Yes, my friends said, but Wright’s use of justification is ecclesiological rather than soteriological because for him justification is the evidence of salvation (you are in) rather than what leads to salvation (how to get in). Justification is God declaring that you are a member of his covenant people; it is not about how you become one of those saved members. Justification is not a salvific act. It is about assurance. At present faith is the evidence that we are in the covenant family, while in the future we will have an entire life of good works to serve as evidence.
This discussion gave me an idea for this paper. Given that Wright redefines justification, what is his term for the traditional concept of justification (how we are righteous before God; i.e., how we “get in”)? What term does Wright use to do the work that justification used to do, and does that event come by faith or by works? I will focus on Justification, What Saint Paul Really Said (Eerdmans, 1997), and his Romans commentary (The New Interpreter’s Bible, Abingdon, 2002), assuming that if Wright has a term for the old perspective on justification he will surely use it here.

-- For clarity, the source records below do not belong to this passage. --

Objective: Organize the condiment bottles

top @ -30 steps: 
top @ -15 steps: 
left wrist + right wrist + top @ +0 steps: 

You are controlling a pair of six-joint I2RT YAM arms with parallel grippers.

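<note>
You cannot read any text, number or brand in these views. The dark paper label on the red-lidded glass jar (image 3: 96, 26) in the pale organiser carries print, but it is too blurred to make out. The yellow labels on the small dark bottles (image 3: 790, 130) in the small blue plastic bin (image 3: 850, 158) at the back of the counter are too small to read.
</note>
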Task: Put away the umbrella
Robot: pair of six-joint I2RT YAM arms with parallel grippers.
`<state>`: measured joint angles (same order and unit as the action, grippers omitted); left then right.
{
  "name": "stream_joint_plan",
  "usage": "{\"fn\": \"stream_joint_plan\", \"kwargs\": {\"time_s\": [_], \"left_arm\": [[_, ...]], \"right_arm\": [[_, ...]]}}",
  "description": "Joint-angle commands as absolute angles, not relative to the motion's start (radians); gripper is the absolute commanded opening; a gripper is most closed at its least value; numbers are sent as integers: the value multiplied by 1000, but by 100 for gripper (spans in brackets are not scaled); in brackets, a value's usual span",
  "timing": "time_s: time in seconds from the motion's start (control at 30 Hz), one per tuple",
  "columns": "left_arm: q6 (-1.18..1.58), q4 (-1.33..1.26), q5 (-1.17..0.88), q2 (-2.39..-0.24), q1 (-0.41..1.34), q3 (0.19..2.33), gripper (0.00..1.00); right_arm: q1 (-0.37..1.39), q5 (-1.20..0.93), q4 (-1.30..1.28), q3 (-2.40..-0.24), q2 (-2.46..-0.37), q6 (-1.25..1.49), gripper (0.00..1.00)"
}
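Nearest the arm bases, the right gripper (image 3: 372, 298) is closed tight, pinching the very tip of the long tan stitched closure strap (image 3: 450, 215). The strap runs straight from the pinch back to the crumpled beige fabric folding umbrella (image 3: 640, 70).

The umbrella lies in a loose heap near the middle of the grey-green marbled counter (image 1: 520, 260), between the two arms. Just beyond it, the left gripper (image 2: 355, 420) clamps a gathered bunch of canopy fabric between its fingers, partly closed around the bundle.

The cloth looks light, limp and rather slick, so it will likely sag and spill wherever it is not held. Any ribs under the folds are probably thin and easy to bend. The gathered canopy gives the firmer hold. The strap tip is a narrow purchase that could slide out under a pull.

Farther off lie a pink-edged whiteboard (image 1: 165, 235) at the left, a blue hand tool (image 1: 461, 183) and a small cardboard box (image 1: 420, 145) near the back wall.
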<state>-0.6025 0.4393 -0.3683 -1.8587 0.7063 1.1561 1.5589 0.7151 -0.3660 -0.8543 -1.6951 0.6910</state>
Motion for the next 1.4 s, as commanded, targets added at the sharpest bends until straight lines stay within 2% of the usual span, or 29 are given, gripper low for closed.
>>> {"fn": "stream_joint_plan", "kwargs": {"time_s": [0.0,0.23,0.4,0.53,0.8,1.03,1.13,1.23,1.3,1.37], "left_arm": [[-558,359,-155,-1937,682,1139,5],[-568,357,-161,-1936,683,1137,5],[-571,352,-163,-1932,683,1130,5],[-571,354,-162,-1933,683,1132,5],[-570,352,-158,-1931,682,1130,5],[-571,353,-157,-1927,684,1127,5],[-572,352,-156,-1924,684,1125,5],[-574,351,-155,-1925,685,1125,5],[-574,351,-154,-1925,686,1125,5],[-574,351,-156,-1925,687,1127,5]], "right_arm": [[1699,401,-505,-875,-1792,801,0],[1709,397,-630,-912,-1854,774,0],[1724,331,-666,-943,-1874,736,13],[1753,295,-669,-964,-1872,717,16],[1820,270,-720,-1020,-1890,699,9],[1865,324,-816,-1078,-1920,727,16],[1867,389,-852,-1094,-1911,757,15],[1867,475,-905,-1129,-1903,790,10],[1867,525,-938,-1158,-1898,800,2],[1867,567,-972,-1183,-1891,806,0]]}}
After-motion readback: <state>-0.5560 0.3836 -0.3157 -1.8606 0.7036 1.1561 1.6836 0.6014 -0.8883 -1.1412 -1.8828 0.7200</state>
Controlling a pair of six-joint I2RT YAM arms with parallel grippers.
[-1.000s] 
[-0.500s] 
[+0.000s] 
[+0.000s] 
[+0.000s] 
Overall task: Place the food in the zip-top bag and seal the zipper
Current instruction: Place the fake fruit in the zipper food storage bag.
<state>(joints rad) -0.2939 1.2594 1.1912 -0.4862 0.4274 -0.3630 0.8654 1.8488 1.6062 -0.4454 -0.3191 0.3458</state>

Note: this paper is not attempting to assess whether Wright is right (there’s a pun you’ll hear a hundred more times before the weekend is over). I appreciate how Wright has enlarged our understanding of the gospel to include its implications for unity in the church, though I don’t think that he has to downplay the Reformation understanding of justification to get there. I am not persuaded by his new (he would say recovered) definition of justification, his rejection of the imputation of Christ’s righteousness, and his interpretation of 2 Cor. 5:21. But the goal of this paper is to understand Wright on his own terms—is his view sufficiently Protestant, or might it lead in a Roman Catholic direction?